Causa Erl - Gustav Kuhn stellt Funktion ruhend

Causa Erl - Gustav Kuhn stellt Funktion ruhend
Ergebnis einer Stiftungsvorstands-Sitzung nach Vorwürfen gegen den Chef der Tiroler Festspiele Erl.

Nach schweren Vorwürfen, zuletzt durch fünf Sängerinnen, stellt der Chef der Tiroler Festspiele Erl, Gustav Kuhn, seine Funktion bis zur vollständigen Klärung mit sofortiger Wirkung ruhend. Das ist laut APA das Ergebnis einer Sitzung des Stiftungsvorstandes der Tiroler Festspiele Erl, die nach den Vorwürfen einberufen worden war. Kuhn wolle damit weiteren Schaden von den Festspielen abwenden, teilten die Verantwortlichen der APA mit.

Die Festspiele waren zuletzt unter schweren Druck geraten: Fünf ehemalige Künstlerinnen hatten in einem offenen Brief an Festspielpräsident Hans Peter Haselsteiner sexuelle Übergriffe bzw. Missbrauch durch den künstlerischen Leiter, Gustav Kuhn, angeklagt. Sie sprechen von "anhaltendem Machtmissbrauch und sexuellen Übergriffen" durch Kuhn während ihres Engagements. Am Montagabend bekräftigten zwei der Künstlerinnen die Vorwürfe im ORF. Kuhn weist diese weiterhin zurück.

Der Vorstand habe die Entscheidung Kuhns begrüßt, hieß es. Mit der interimistischen Leitung werde sein bisheriger Stellvertreter Andreas Leisner betraut. Die Vorwürfe würden jedenfalls ernst genommen, und jedem einzelnen davon werde entsprechend nachzugehen sein, wurde versichert, "da der Vorstand nach wie vor darauf besteht, dass Diskriminierung, Machtmissbrauch und sexuelle Belästigung keinen Platz in einem österreichischen Kulturbetrieb haben dürfen". Es werde auch die Gleichbehandlungskommission im Bundeskanzleramt angerufen. Die Staatsanwaltschaft ermittelt.

Kuhn hatte die Festspiele 1997 aus der Taufe gehoben. Eigentlich wäre sein Engagement bis 2020 gelaufen. Und für die Zeit danach sollte der 72-Jährige, wie Haselsteiner bei der Eröffnung betont hatte, dem Festival im Tiroler Unterland als Dirigent erhalten bleiben - sollte, denn wird aus dem vorläufigen Rückzug (Kuhn stellte seine Funktion bis zur vollständigen Aufklärung der Vorwürfe ruhend) ein endgültiger, dann wäre wohl das Dirigat der „Götterdämmerung“ als Abschluss der heurigen Saison sein letztes in Erl gewesen.

Ins Rollen gebracht hat die ganze Causa der Tiroler Blogger Markus Wilhelm. Er berichtete als erster über - damals noch anonyme - Vorwürfe gegen Kuhn und wurde daraufhin vielfach geklagt.

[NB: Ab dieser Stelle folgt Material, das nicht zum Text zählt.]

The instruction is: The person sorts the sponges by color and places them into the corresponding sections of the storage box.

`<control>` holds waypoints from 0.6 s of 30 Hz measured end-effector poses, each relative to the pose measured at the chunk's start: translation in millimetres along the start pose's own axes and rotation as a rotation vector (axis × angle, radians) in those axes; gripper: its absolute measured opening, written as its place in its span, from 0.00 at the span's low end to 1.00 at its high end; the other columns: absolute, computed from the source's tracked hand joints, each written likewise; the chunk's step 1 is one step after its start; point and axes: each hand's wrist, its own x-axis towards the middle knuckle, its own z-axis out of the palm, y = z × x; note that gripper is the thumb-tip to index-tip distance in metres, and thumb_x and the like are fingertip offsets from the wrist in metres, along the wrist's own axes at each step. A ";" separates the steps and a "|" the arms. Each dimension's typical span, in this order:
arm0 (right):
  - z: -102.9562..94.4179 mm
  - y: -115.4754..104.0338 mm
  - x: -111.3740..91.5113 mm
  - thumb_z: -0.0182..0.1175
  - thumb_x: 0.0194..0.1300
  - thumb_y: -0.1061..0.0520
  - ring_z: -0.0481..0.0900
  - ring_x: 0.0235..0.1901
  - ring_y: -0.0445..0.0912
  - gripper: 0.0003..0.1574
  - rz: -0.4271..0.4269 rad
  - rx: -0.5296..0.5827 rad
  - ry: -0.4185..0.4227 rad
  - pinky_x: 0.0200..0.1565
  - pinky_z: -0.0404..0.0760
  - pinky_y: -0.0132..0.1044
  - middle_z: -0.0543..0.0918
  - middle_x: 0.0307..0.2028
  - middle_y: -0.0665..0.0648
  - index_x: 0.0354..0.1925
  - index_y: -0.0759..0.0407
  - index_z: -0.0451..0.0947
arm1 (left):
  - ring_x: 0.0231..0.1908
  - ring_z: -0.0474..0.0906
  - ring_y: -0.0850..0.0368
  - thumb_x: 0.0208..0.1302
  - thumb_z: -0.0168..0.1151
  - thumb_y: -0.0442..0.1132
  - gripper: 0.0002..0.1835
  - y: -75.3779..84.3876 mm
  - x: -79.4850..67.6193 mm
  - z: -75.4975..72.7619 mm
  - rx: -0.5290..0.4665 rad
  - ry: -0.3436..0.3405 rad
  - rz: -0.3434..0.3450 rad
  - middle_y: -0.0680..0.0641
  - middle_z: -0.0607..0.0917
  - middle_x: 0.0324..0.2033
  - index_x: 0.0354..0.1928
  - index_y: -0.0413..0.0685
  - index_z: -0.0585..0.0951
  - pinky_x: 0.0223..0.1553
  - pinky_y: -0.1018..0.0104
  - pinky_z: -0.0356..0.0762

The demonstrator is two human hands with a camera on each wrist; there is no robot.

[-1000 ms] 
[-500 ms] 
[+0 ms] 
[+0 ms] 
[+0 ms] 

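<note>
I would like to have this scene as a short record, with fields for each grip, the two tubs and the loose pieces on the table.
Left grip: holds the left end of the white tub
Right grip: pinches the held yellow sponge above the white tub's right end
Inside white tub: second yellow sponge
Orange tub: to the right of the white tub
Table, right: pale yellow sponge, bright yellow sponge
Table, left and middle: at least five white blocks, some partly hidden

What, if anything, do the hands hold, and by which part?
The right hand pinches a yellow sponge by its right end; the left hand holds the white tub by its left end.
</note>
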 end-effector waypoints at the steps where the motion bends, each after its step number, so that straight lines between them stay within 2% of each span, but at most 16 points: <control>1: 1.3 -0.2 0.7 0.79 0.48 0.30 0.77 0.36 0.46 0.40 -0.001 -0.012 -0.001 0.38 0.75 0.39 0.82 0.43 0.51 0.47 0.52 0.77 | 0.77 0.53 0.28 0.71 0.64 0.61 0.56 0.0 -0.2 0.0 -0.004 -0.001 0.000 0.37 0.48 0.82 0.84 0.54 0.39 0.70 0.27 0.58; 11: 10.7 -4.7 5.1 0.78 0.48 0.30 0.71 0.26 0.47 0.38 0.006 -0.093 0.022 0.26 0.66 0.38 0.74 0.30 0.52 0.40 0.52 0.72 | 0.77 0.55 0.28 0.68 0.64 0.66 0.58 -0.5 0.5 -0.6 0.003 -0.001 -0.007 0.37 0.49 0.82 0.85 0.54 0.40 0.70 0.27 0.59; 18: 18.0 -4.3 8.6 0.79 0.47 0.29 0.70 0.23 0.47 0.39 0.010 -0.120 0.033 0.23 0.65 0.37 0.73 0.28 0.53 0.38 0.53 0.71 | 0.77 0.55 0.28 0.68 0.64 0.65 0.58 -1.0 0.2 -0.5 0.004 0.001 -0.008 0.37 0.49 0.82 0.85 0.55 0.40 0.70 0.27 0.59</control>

Kuhn, für den die Unschuldsvermutung gilt, sah sich dann im Finale der Festspiele mit namentlich gezeichneten Vorwürfen konfrontiert. Die damit einhergehende Eskalation der Debatte führte nun zu Kuhns Abgang. Zuletzt hatten u.a. die Tiroler Grünen - Koalitionspartner der dortigen ÖVP - die Suspendierung Kuhns gefordert. Nun hat man sich auf eine aktiverere Rolle Kuhns geeinigt.

Kulturlandesrätin: "Funktion ist ruhend gestellt. Das heißt nicht, dass sie beendet ist"

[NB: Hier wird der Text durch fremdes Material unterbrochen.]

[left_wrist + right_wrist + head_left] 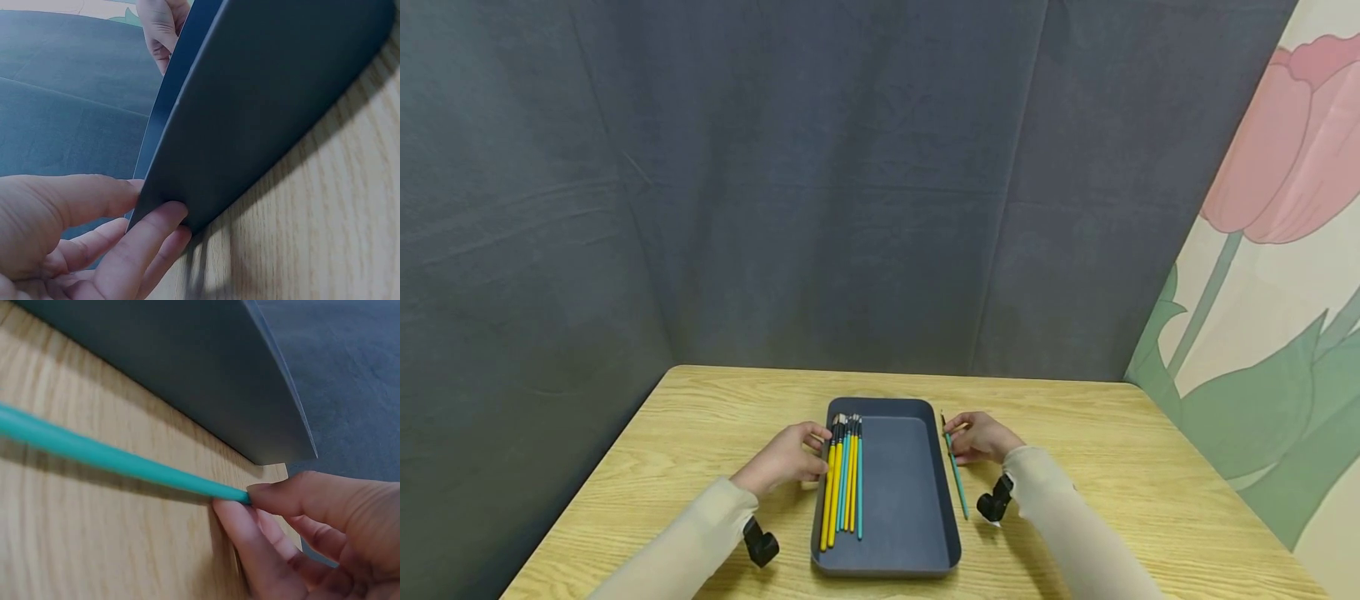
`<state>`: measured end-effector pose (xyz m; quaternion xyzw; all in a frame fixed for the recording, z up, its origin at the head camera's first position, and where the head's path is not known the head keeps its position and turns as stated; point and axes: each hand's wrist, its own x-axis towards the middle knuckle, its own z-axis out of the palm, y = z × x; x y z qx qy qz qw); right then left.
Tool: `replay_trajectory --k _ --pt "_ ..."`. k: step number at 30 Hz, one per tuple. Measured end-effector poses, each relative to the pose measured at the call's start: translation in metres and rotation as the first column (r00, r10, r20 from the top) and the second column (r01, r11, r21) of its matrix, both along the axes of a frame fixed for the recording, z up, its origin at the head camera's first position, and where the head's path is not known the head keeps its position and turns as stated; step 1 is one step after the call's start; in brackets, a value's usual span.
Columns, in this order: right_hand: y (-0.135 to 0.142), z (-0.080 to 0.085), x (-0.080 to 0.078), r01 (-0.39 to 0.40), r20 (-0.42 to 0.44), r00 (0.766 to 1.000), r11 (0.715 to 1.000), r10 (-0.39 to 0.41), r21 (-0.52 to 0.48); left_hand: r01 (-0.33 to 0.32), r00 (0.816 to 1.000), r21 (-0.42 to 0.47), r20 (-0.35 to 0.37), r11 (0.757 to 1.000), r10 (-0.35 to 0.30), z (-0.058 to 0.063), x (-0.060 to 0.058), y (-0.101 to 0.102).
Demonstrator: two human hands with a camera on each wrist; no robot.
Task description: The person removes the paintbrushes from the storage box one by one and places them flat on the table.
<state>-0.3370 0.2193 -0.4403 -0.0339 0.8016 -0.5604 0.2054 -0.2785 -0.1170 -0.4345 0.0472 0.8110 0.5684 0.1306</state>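
A dark grey rectangular tray point(906, 483) sits on the table, with several yellow and teal paintbrushes point(835, 492) lined up along its left side, bristles toward the far end. My left hand point(788, 457) grips the tray's left side; in the left wrist view its thumb point(94, 197) is at the rim and the other fingers lie against the outer wall point(262, 94). Outside the right wall, my right hand point(983, 437) pinches a teal paintbrush point(957, 479) near its bristle end. The right wrist view shows its teal handle point(119, 461) between thumb and finger, close over the table.
The wooden table point(737, 400) reaches back to a dark grey cloth backdrop point(850, 208). At the right stands a panel printed with tulips point(1270, 158). Black cameras are strapped to the left wrist point(762, 543) and right wrist point(996, 500).
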Motion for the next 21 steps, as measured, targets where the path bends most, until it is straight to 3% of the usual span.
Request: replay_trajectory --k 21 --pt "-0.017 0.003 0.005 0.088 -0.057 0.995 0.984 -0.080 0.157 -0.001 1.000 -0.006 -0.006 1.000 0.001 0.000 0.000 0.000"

Die zuständige Tiroler Kulturandesrätin Beate Palfrader, die im Vorstand der Stiftung Erl sitzt, ließ danach ein Statement veröffentlichen:  „Das Land Tirol nimmt die Vorwürfe sehr ernst und wird die restlose Aufklärung bestmöglich unterstützen. Wir begrüßen die Entscheidung Gustav Kuhns bis zur vollständigen Aufklärung der Vorwürfe seine Funktion als Künstlerischer Geschäftsführer ruhend zu stellen. Das Land Tirol bekennt sich ausdrücklich zu den Tiroler Festspielen Erl als Fixpunkt des Tiroler, Österreichischen und internationalen Kulturlebens.“ Auf Nachfrage des KURIER sagte sie dazu, ob eine Rückkehr von Kuhn denkbar ist: „Diese Funktion ist ruhend gestellt. Das heißt nicht, dass sie beendet ist. Für Gustav Kuhn gilt nach wie vor die Unschuldsvermutung.“

Haselsteiner: "Kuhn muss beweisen, dass er unschuldig ist"

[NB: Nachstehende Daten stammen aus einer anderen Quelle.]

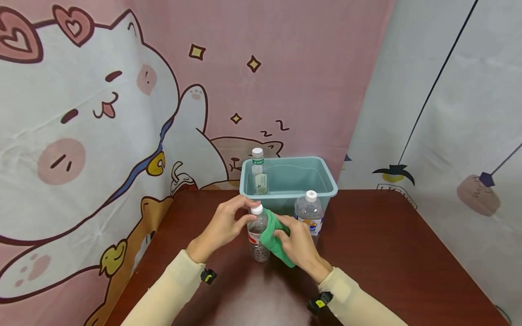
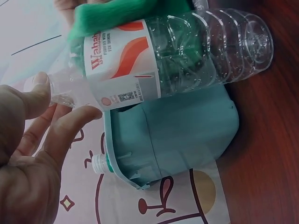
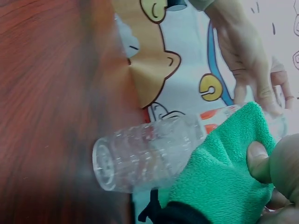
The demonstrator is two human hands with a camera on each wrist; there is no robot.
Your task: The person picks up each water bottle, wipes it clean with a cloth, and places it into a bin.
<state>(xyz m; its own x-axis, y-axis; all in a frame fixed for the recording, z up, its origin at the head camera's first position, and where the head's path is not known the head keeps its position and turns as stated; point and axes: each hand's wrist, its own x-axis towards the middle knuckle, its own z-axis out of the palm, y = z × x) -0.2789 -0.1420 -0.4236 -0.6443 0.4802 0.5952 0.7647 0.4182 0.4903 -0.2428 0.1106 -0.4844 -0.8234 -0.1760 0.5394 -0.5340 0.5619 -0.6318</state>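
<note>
A clear plastic water bottle (image 1: 259,251) with a red and white label stands roughly upright in front of the bin; whether its base touches the table I cannot tell. Thumb and fingers of my left hand (image 1: 222,227) pinch it at the white cap. My right hand (image 1: 301,242) grips a folded green cloth (image 1: 277,246), which lies against the right side of the bottle. In the left wrist view the bottle (image 2: 187,51) shows its label and ridged lower part, with the cloth (image 2: 114,16) behind it. The right wrist view shows the cloth (image 3: 224,172) covering part of the bottle.
Behind the hands is a light blue plastic bin (image 1: 332,186), with a capped bottle (image 1: 259,174) standing inside at its left. A larger clear bottle (image 1: 308,209) with a white cap stands before the bin, right of the cloth. The dark red table (image 1: 379,253) meets a cartoon-printed curtain.
</note>
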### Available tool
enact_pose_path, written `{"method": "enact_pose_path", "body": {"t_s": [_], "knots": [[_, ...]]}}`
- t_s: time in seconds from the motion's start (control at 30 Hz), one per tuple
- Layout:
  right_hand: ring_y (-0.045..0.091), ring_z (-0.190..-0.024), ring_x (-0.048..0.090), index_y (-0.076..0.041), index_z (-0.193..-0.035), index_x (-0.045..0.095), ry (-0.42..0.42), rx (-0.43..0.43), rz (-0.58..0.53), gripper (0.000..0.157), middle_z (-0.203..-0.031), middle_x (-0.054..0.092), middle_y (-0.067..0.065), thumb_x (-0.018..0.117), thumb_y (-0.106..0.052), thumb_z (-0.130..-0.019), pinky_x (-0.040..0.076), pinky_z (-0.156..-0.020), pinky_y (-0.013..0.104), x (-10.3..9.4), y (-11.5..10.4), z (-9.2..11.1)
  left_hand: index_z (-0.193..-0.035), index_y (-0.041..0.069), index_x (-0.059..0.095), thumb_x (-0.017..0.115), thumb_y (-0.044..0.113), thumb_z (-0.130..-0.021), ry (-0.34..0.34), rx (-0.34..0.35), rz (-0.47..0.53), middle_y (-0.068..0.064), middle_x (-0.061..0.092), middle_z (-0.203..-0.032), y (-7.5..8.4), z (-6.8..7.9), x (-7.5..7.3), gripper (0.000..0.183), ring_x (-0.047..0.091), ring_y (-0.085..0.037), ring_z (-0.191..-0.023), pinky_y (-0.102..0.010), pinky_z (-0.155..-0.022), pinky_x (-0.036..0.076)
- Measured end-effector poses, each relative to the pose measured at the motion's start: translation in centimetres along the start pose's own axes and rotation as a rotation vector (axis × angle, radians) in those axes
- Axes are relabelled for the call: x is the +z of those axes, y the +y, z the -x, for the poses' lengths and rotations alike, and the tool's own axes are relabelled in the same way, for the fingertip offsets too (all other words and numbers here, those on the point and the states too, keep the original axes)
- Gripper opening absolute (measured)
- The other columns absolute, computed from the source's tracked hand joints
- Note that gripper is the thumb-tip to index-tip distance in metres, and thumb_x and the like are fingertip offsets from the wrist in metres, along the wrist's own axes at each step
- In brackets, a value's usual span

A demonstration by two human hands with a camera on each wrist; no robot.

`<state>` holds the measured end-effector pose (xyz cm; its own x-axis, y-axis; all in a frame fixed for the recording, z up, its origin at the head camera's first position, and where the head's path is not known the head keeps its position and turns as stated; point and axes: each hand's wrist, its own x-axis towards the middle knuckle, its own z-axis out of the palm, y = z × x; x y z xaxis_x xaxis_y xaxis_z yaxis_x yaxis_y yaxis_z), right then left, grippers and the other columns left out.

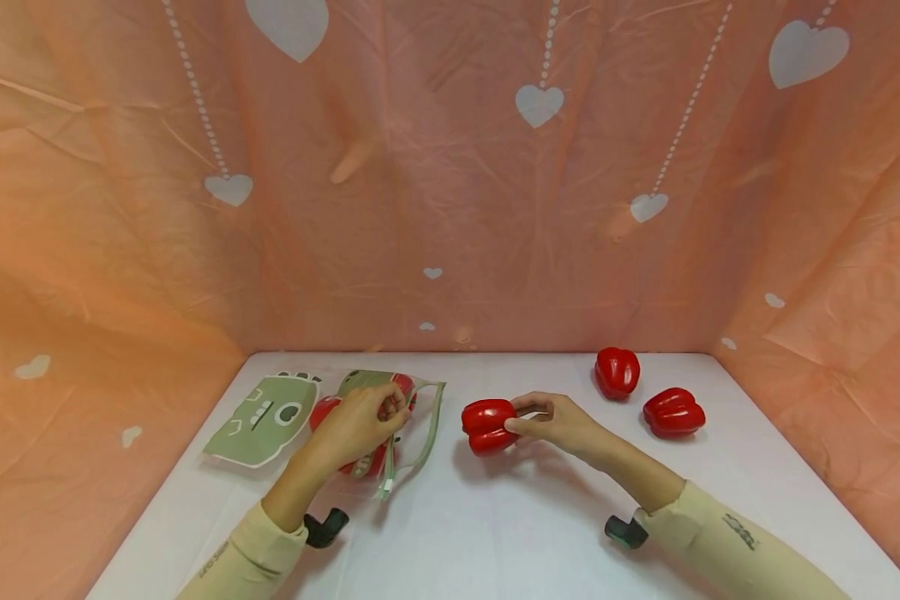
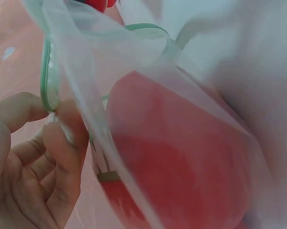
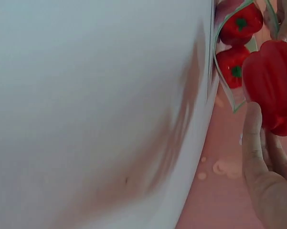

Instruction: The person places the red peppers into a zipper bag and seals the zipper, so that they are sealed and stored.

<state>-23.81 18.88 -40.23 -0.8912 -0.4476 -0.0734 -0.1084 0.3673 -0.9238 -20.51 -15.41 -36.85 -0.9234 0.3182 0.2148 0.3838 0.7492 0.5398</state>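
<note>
A clear zip bag [image 1: 438, 408] with a green-edged opening lies on the left half of the table, tilted so its mouth faces right. Red bell peppers with green stem ends [image 3: 239, 24] show inside it. My left hand [image 1: 360, 425] pinches the bag's rim between thumb and fingers, seen close up in the left wrist view. In my right hand [image 1: 558, 425] is another red bell pepper [image 1: 487, 427], gripped between thumb and fingers just to the right of the bag's mouth. It looks held a little above the table, outside the bag.
Two more red bell peppers, one farther back [image 1: 617, 372] and one nearer [image 1: 673, 412], rest on the right side of the white table [image 1: 450, 533]. A flat green bag with a cartoon face [image 1: 258, 425] lies at the left. Pink heart-printed cloth [image 1: 435, 208] walls the back and sides.
</note>
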Motion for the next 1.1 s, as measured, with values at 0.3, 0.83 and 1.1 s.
{"method": "enact_pose_path", "body": {"t_s": [0.3,0.83,1.1], "knots": [[0.025,-0.105,0.075,0.003,-0.134,0.066,-0.013,0.014,-0.096,0.046,-0.124,0.07,0.016,0.079,-0.024,-0.098,0.06,-0.097,0.043,2.4,0.1,-1.3,-0.095,0.013,0.067,0.077,0.013,-0.098,-0.004,-0.016,-0.006,0.007,0.062,-0.077,0.1,0.1,0.0,0.011,0.056,-0.009,-0.07,-0.028,-0.069,0.05],[0.019,-0.092,0.075,0.008,-0.131,0.065,0.028,0.009,-0.218,0.046,-0.118,0.072,0.015,0.082,-0.016,-0.095,0.063,-0.089,0.04,6.0,-0.5,-3.2,-0.097,0.012,0.067,0.078,0.014,-0.098,-0.027,-0.028,-0.004,0.006,0.061,-0.076,0.1,-0.1,0.0,0.012,0.055,-0.011,-0.07,-0.027,-0.067,0.05],[0.024,-0.09,0.077,0.009,-0.13,0.064,0.035,0.031,-0.226,0.047,-0.116,0.071,0.017,0.082,-0.015,-0.094,0.064,-0.084,0.04,7.6,-1.3,-3.6,-0.099,0.011,0.068,0.076,0.013,-0.099,-0.044,-0.045,0.025,0.005,0.063,-0.076,0.3,-0.2,0.0,0.009,0.057,-0.011,-0.067,-0.026,-0.065,0.052]]}}
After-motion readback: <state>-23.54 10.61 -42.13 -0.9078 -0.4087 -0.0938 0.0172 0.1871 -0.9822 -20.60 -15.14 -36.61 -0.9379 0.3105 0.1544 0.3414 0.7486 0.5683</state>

Eine mögliche Rückkehr von Gustav Kuhn in seine Funktion hängt nicht nur von den staatsanwaltschaftlichen Ermittlungen, sondern auch von der Gleichbehandlungskommission im Bundeskanzleramt ab, die die Geschäftsführung der Festspiele nun anrufen werde. Dies machte Festspielpräsident Hans Peter Haselsteiner im APA-Gespräch klar.

„Diese Kommission wird dann ein Gutachten erstellen. Und nur wenn diese darin zu dem Schluss kommt, dass die Vorwürfe zu Unrecht bestehen oder nicht ausreichend begründbar sind, kann Kuhn zurückkehren“, erklärte Haselsteiner. Parallel dürfte es natürlich auch zu keiner strafrechtlichen Anklage kommen bzw. müssten die Ermittlungen eingestellt werden.

Da vor der Gleichbehandlungskommission die Beweislastumkehr gelte - also Kuhn muss dabei den Diskriminierungstatbestand glaubhaft machen - stelle dies für den „Maestro“, so Haselsteiner, eine „große Erschwernis“ dar. „Kuhn muss beweisen, dass er unschuldig ist“, so der Industrielle.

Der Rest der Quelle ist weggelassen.